Philosophy leaps ahead on tiny toe-holds; hope and intuition lend wings to its feet. Calculating reason lumbers heavily behind, looking for better footholds, for reason too wants to reach that alluring goal which its divine comrade has long since reached. It is like seeing two mountain climbers standing before a wilel mountain stream that is tossing boulders along its course: one of them light-footedly leaps over it, using the rocks to cross, even though behind and beneath him they hurtle into the depths. The other stands helpless; he must first build himself a fundament which will carry his heavy cautious steps. Occasionally this is not possible, and then there exists no god who can help him across.
Philosophy is distinguished from science by its selectivity and its discrimination of the unusual, the astonishing. the difficult and the divine; just as it is distinguished from intellectual cleverness by its emphasis on the useless. Science rushes headlong, without selectivity, without "taste," at whatever is knowable, in the blind desire to know all at any cost. Philosophical thinking, on the other hand. is ever on the scent of those things which are most worth knowing, the great and the important insights
The everlasting and exclusive coming-to-be (Werden), the impermanence of everything actual, which constantly acts and comes-to-be but never is, as Heraclitus teaches it, is a terrible, paralyzing thought. Its impact on men can most nearly be likened to the sensation during an earthquake when one loses one's familiar confidence in a firmly grounded earth. It takes astonishing strength to transform this reaction into its opposite, into sublimity and the feeling of blessed astonishment.

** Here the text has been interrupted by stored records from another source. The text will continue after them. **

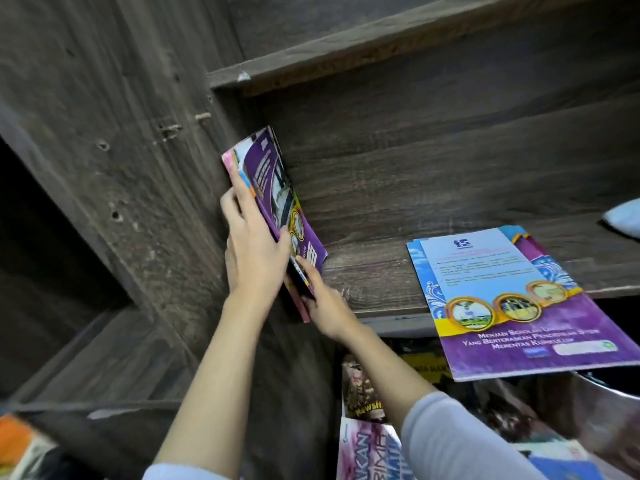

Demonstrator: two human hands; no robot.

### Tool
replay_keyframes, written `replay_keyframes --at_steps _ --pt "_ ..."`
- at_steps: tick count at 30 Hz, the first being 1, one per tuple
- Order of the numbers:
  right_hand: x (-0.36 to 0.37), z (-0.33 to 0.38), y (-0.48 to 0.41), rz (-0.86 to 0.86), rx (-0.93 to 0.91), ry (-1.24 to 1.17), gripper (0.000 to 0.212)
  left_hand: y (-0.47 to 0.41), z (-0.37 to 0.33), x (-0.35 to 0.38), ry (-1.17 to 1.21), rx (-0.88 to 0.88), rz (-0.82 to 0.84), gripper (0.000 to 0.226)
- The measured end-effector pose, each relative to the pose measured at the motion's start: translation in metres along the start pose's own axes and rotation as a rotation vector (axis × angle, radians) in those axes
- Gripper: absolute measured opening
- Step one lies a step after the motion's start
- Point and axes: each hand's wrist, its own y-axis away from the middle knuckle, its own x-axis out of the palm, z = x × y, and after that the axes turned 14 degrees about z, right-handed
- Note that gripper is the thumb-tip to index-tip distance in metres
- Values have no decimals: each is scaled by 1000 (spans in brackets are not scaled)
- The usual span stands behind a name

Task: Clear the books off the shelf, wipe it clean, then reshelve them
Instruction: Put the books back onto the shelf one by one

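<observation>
Reshelving looks in hand: the left hand (pixel 254 247) grips a bundle of thin purple-covered books (pixel 277 188) upright at the left end of the dark wooden shelf (pixel 381 275), the right hand (pixel 323 304) pinches their lower corner; next, probably, slide them fully in.

Dark wood-grain bookcase (pixel 173 244). Side panel (pixel 121 133): left of fingers (pixel 241 190), pitted with small holes; small peg (pixel 202 116) up and left of fingers. Back panel (pixel 450 140): right of fingers, horizontal grain. Upper board (pixel 346 43): above fingers, front edge chipped pale at left end. Shelf board (pixel 374 275): below and right of fingers. Unlit recess (pixel 41 237): far left of fingers. Lower ledge (pixel 104 358): below recess, same grain. Light dim, cool.
</observation>
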Motion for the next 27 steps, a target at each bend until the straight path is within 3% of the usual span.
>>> replay_keyframes --at_steps 6,11,18,22,27 --pt "-11 -4 -14 152 -15 -82 93 -6 1 9 -28 -63 3 101" --pt "-9 -24 -11 238 21 -146 110 3 11 21 -4 -5 -83 94" --pt "-5 -34 -19 156 123 -411 105 2 32 39 -144 98 -112 76" --pt "1 -35 -23 25 167 -299 88 1 32 45 -308 34 -39 71" --pt "2 -39 -24 54 172 -142 83 0 32 51 -380 -23 -45 75"
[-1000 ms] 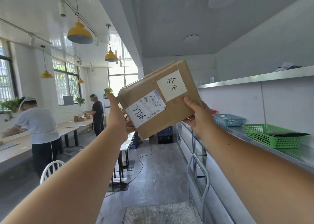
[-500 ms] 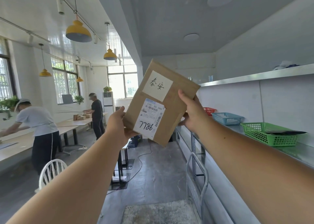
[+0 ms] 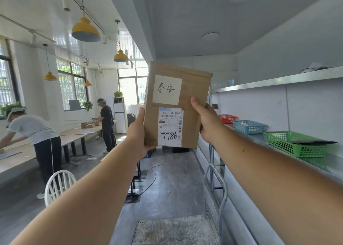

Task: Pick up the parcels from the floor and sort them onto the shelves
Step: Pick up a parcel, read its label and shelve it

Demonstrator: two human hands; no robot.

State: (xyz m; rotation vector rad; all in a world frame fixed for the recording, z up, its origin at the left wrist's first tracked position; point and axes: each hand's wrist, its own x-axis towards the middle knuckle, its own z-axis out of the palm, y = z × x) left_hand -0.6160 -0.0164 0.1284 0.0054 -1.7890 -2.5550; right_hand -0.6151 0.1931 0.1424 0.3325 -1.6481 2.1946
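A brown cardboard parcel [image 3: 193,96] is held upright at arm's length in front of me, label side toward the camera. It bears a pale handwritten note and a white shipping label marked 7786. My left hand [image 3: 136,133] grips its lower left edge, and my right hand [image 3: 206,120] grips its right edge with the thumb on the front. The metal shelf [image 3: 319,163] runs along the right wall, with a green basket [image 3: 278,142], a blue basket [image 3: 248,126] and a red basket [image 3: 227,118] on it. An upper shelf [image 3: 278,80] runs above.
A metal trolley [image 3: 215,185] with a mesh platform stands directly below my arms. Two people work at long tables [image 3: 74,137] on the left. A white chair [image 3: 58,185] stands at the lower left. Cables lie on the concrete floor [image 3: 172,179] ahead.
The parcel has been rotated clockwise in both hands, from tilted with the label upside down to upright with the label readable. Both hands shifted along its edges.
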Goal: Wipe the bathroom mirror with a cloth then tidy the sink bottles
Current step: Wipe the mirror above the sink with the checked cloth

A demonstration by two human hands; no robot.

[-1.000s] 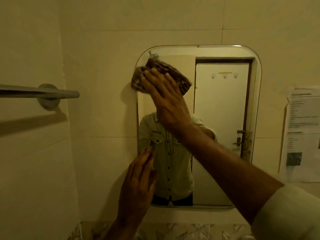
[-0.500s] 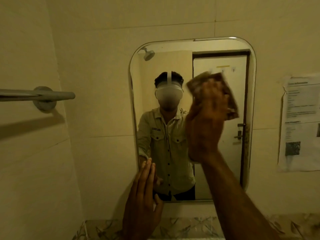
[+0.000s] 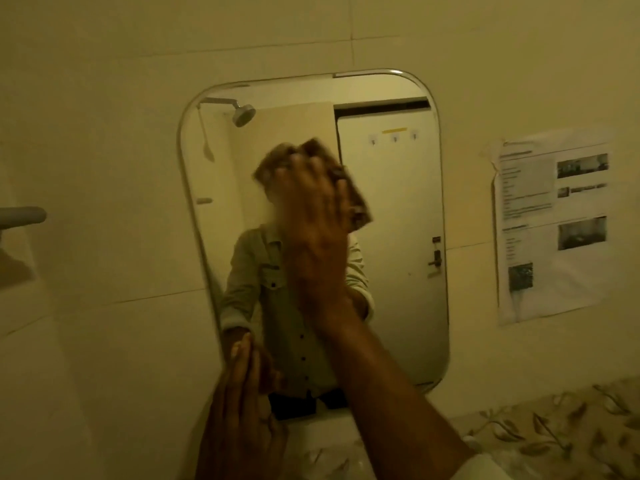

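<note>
right hand (image 3: 317, 233), flat on cloth (image 3: 353, 199), against mirror (image 3: 391, 306)

grip: right hand spread open, palm pressing the brown patterned cloth to the glass rather than clasping it, image blurred; cloth at the mirror's upper middle, its edges showing above and right of the fingers; left hand (image 3: 242, 403) open, fingers straight and together, fingertips at the mirror's lower left edge, holding nothing; mirror: upright rounded rectangle on pale tiled wall (image 3: 104, 168), reflecting a person in a buttoned light shirt, a shower head at its upper left, a white door at its right; printed paper sheet (image 3: 550, 226) on the wall right of the mirror; rail end (image 3: 22, 216) well left of the mirror; leaf-patterned band (image 3: 554, 427) below the mirror's lower right corner; sink bottles not seen.
</note>
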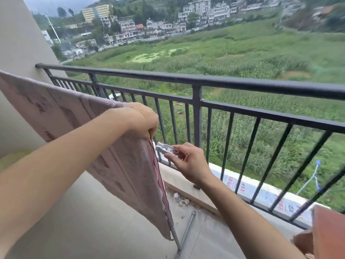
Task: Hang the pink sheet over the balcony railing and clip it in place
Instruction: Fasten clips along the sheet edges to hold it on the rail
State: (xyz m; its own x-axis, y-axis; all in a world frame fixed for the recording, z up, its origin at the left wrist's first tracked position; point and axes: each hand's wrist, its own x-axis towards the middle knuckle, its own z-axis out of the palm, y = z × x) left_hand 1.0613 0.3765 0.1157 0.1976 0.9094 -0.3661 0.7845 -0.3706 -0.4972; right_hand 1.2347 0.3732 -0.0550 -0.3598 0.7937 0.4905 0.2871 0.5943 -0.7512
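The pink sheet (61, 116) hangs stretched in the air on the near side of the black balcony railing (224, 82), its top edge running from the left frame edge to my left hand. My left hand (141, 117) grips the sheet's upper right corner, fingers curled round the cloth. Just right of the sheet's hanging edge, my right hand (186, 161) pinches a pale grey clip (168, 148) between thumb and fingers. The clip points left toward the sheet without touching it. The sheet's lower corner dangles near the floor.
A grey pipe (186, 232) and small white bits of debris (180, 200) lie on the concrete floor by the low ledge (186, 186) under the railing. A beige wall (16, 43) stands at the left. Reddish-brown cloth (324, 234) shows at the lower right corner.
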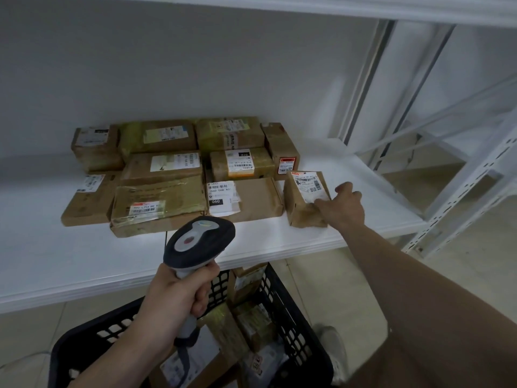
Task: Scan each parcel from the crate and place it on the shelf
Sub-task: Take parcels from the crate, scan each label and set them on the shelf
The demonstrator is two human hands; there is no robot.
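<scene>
My left hand [179,298] grips a grey and black barcode scanner [197,242], held above the crate and pointed at the shelf. My right hand [342,204] reaches onto the white shelf [84,259] and holds the right side of a small brown parcel [303,200] with a white label, which stands at the right end of the front row. Several brown cardboard parcels [179,175] lie in rows on the shelf to its left. A black plastic crate [293,326] below the shelf holds several more parcels [246,317].
White metal shelf uprights [458,197] with slotted holes stand at the right. A shelf board runs overhead at the top edge. My shoe [333,345] is on the tiled floor beside the crate's right side. The shelf surface right of the small parcel is bare.
</scene>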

One's sympathy toward phenomena atrophies; one even develops a hatred for phenomena including oneself, a hatred for being unable to get rid of the everlasting deceit-fulness of sensation. Henceforward truth shall live only in the palest, most abstracted generalities, in the empty husks of the most indefinite terms, as though in a house of cobwebs. And beside such truth now sits our philosopher, likewise as bloodless as his abstractions, in the spun out fabric of his formulas. A spider at least wants blood from its victims. The Parmenidean philosopher hates most of all the blood of his victims, the blood of the empirical reality which was sacrificed and shed by him.
Anaxagoras would say, "Nous has the privilege of free random choice; it may start at random; it depends only on itself, whereas all other things are determined by something outside themselves. Nous has no duty and hence no purpose or goal which it would be forced to pursue. Having once started with its motion, and thus having set itself a goal, it would be...". To complete this sentence is difficult. Heraclitus did; he said: "...a game."
This seems to me to have been the final solution, the ultimate answer, that ever hovered on the lips of the Greeks. Absolute free will can only be imagined as purposeless, roughly like a child's game or an artist's creative play-impulse.